China's music market now marching to a new beat

By Chen Nan ( China Daily ) Updated: 2017-11-18 09:55:10

China's music market now marching to a new beat

Ariana Grande made her debut tour in China for the first time this August. [Photo provided to China Daily]

Now, QQ Music has more than 100 million active users daily.

Since 2013, Tencent Music Entertainment has worked out partnerships with more than 200 music labels, including major companies such as Warner Music, Sony Music and Universal Music, as well as independent labels, according to Andy Ng, the vice-president of China's leading streaming platform.

The move allowed the company to become these labels' sole distributor in the Chinese market and helped them fight piracy.

In 2014, Tencent Music Entertainment began working with record labels to release digital albums, and within 18 months its revenues hit 100 million yuan.

For starters, it released Taiwan pop icon Jay Chou's album, Aiyo, Not Bad, in December 2014.

And, so far, it has released digital albums by many Chinese singers, including Dou Jingtong and Lu Han, as well as South Korean boy group Big Bang, and Western artists such as Adele, Rihanna and Taylor Swift.

As for how Tencent Music Entertainment has managed with foreign stars, you have look at 2016 when it released the digital album of Anti, the eighth studio album by Barbadian singer Rihanna.

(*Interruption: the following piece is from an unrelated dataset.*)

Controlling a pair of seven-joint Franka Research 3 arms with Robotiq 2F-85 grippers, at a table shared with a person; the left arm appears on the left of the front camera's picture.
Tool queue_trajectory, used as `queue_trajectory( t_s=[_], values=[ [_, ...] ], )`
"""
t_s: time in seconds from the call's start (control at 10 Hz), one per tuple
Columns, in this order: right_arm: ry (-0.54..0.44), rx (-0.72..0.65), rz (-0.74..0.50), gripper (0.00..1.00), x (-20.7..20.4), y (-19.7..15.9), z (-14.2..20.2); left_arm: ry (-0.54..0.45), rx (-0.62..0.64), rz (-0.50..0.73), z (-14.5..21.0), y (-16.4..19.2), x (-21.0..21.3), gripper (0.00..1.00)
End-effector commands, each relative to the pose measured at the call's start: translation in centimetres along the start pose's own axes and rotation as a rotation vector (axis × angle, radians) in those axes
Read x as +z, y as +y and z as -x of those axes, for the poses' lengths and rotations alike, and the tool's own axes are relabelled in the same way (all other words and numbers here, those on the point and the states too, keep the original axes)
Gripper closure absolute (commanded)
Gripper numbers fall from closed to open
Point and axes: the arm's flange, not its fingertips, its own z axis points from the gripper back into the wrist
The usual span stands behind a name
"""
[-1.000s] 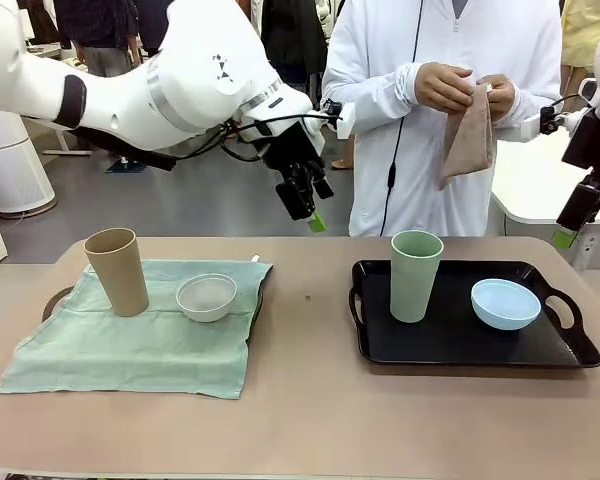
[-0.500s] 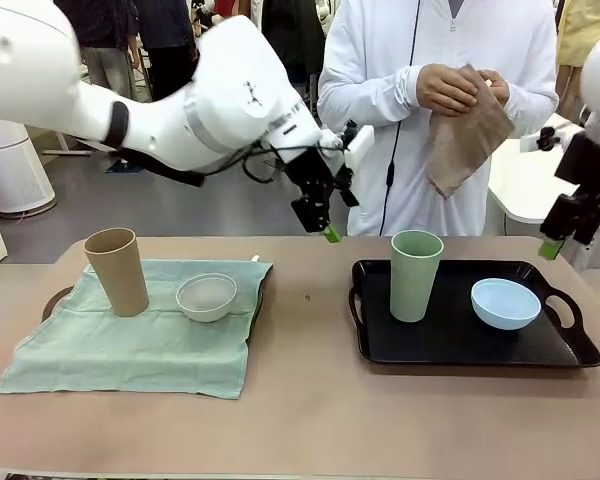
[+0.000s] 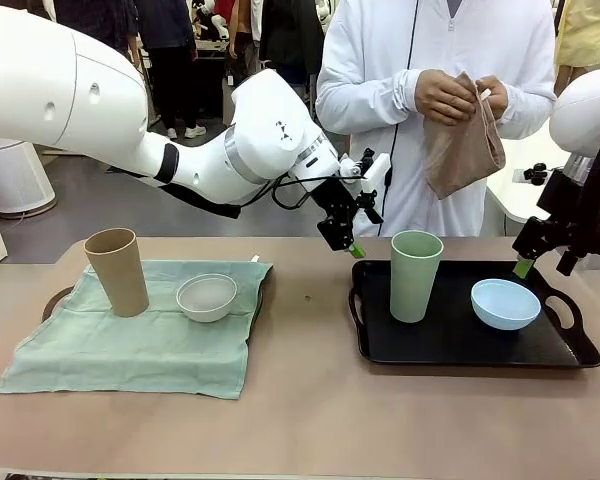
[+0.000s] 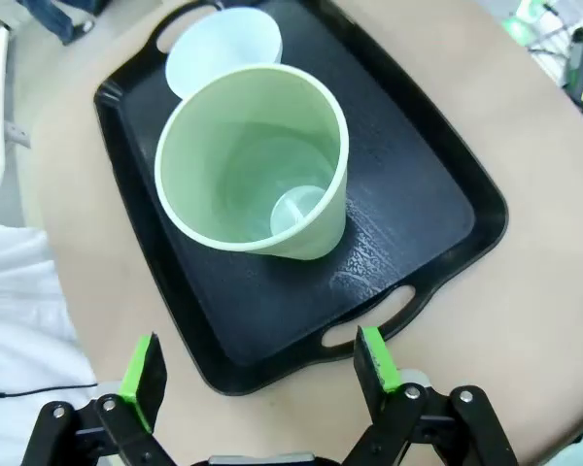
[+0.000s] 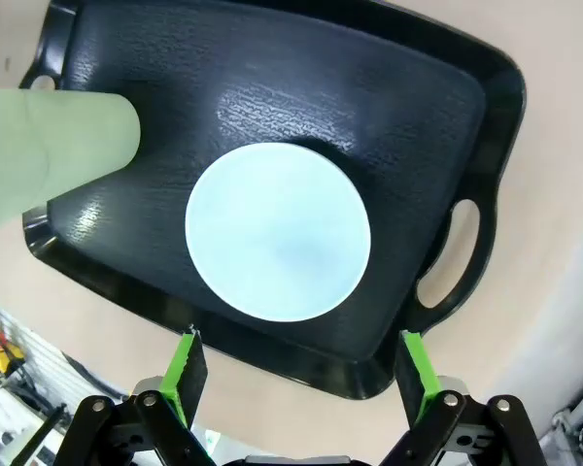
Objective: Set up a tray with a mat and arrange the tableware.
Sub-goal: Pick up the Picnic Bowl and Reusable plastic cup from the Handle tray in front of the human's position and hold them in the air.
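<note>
A black tray (image 3: pixel 460 343) on the right carries the sage green cup (image 3: pixel 415 275) and the pale blue bowl (image 3: pixel 505 304). My left gripper (image 3: pixel 352 247) hangs open just left of that cup, above the tray's back left corner. In the left wrist view the cup (image 4: pixel 253 175) stands upright beyond the open gripper (image 4: pixel 262 364). My right gripper (image 3: pixel 525 265) is open above the bowl's far side. The right wrist view has the bowl (image 5: pixel 277 231) beyond the spread gripper (image 5: pixel 301 364). At the left, the tan cup (image 3: pixel 117 270) and white bowl (image 3: pixel 207 296) sit on a green mat (image 3: pixel 130 345).
A second dark tray's handle (image 3: pixel 54 302) pokes out from under the green mat. Across the table a person holds a brown cloth (image 3: pixel 465 140) in both hands at chest height. Bare tabletop (image 3: pixel 305 400) runs between the two trays and along the near edge.
My left arm has swung right and down to the green cup. My right gripper has dropped and moved left over the blue bowl. The person has shifted the brown cloth in their hands.
</note>
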Motion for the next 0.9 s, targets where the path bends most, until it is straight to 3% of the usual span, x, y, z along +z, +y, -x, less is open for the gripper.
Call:
queue_trajectory(
  t_s=[0.0,0.1,0.3,0.5,0.8],
  values=[
    [0.02,0.023,0.007,0.0,0.6,0.2,0.5,0.031,-0.014,-0.002,-0.6,-0.7,1.5,0.0],
    [0.0,0.0,0.0,0.0,0.0,0.0,0.0,0.0,0.0,0.0,0.0,0.0,0.0,0.0],
    [0.019,-0.038,-0.033,0.0,-2.3,-1.2,-1.4,-0.12,0.174,-0.032,0.8,-1.5,-0.8,0.0],
    [-0.02,-0.099,0.037,0.0,-3.2,-2.2,-1.7,-0.141,0.269,-0.112,1.5,-3.1,-0.8,0.0],
    [-0.041,-0.127,0.072,0.0,-5.4,-3.1,-2.5,-0.24,0.331,-0.023,2.9,-3.6,-4.5,0.0]
  ],
)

The album sold 160,000 copies and topped the Asian music market then.

Later, the same year, American singer Ariana Grande's third studio album, Dangerous Woman, which sold in the digital format via Tencent Music Entertainment's online music streaming companies, went platinum within 48 hours.

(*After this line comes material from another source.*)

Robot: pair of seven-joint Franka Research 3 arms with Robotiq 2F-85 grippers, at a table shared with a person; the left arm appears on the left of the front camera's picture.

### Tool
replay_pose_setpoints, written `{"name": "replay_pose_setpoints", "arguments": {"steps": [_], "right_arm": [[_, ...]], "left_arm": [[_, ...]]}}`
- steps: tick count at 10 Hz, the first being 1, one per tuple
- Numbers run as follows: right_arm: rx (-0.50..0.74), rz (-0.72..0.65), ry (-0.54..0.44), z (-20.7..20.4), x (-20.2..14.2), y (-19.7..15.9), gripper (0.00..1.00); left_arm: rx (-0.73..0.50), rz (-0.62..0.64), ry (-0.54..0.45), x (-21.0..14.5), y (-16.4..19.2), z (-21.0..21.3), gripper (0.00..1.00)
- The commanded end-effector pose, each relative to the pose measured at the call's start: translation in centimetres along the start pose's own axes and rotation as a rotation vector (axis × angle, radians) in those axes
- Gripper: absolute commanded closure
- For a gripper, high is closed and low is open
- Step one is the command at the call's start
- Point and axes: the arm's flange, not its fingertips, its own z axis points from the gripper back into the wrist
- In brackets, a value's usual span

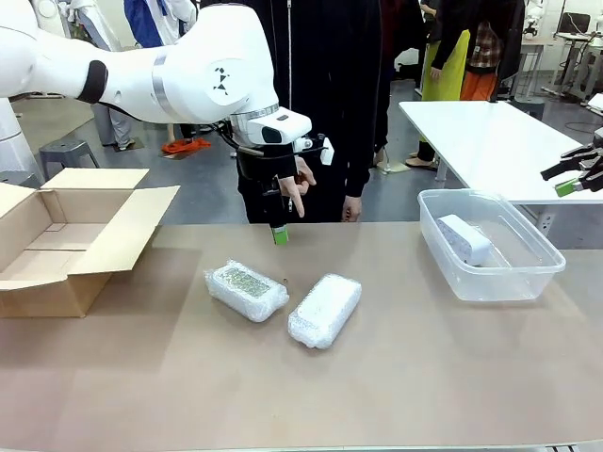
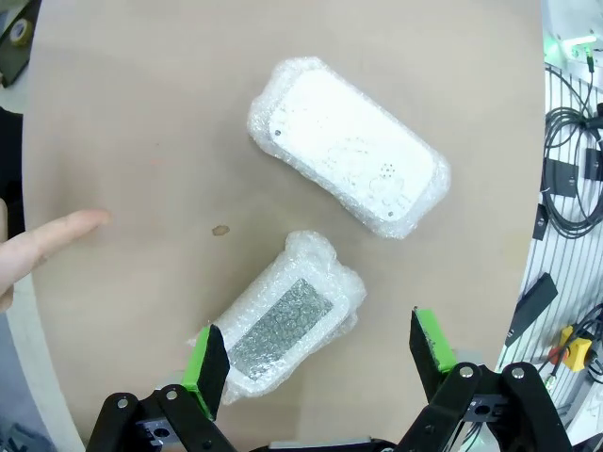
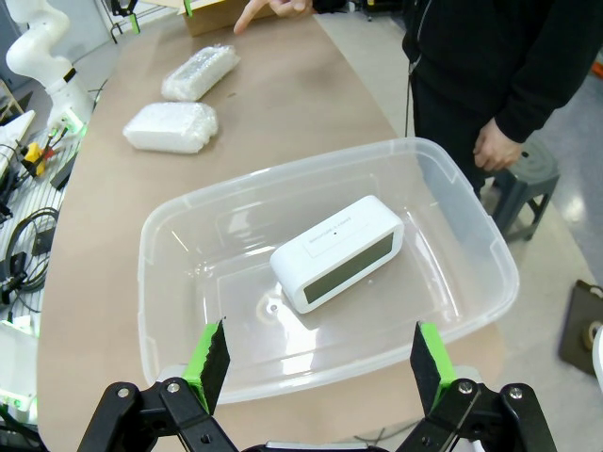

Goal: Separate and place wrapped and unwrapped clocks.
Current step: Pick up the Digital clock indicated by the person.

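Two wrapped clocks in bubble wrap lie side by side mid-table, one left of the other. My left gripper hangs open just behind them. Looking down its fingers, the nearer wrapped clock lies below, between the green pads, and the second lies farther off. The unwrapped clock lies in a clear plastic bin at the right. My right gripper stands open above the near rim of the bin, holding nothing, with the bare white clock on the bin's floor.
An open cardboard box sits at the table's left edge. A person stands at the far side, one hand pointing a finger down at the table near my left gripper. My right gripper is at the far right.
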Motion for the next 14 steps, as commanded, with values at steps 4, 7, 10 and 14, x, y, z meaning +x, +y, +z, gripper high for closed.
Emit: {"name": "replay_pose_setpoints", "arguments": {"steps": [4, 7, 10, 14], "right_arm": [[-0.003, -0.001, -0.001, -0.07, 0.0, 0.01, 0.0], [-0.003, -0.001, -0.001, -0.07, 0.0, 0.01, 0.0], [-0.003, -0.001, -0.001, -0.07, 0.0, 0.01, 0.0], [-0.003, -0.001, -0.001, -0.07, 0.0, 0.01, 0.0]], "left_arm": [[0.005, -0.002, 0.029, 0.7, -0.19, 0.65, 0.0], [-0.007, -0.009, 0.002, 0.44, -0.24, 0.55, 0.0], [-0.007, -0.009, 0.002, 0.44, -0.24, 0.55, 0.0], [-0.007, -0.009, 0.002, 0.44, -0.24, 0.55, 0.0]]}}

American singer-songwriter Taylor Swift's latest album, Reputation, sold 750,000 yuan in 24 hours on QQ Music.

While Tencent Music Entertainment has played a big role in reviving the music industry, official regulation has also played a part.

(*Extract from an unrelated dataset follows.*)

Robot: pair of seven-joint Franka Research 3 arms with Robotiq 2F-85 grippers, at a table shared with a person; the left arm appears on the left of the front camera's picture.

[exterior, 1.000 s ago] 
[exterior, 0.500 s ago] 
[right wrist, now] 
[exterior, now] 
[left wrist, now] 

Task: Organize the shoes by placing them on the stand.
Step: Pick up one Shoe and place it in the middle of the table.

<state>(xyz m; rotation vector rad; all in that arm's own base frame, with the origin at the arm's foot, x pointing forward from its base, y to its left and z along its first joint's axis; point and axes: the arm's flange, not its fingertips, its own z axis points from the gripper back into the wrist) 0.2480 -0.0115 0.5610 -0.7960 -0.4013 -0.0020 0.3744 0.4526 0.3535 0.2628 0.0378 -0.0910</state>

The 2015 China's National Copyright Administration notice that online music-delivery platforms had to remove all unauthorized songs by July 31 that year, is also seen as a major move in the fight against rampant piracy in the industry.

As for how international music companies see the future in China, Universal Music Group's Senior Vice-President Jonathan Dworkin, says: "We already have a long-standing investment in Chinese repertoires, and we want to see a great platform for our international artists.

"I think that the ability to communicate and kind of engage consumers across multiple touch points in the Tencent ecosystem is remarkable. And we are seeing this explosion of interest in streaming music and an explosion of consumption of legal music."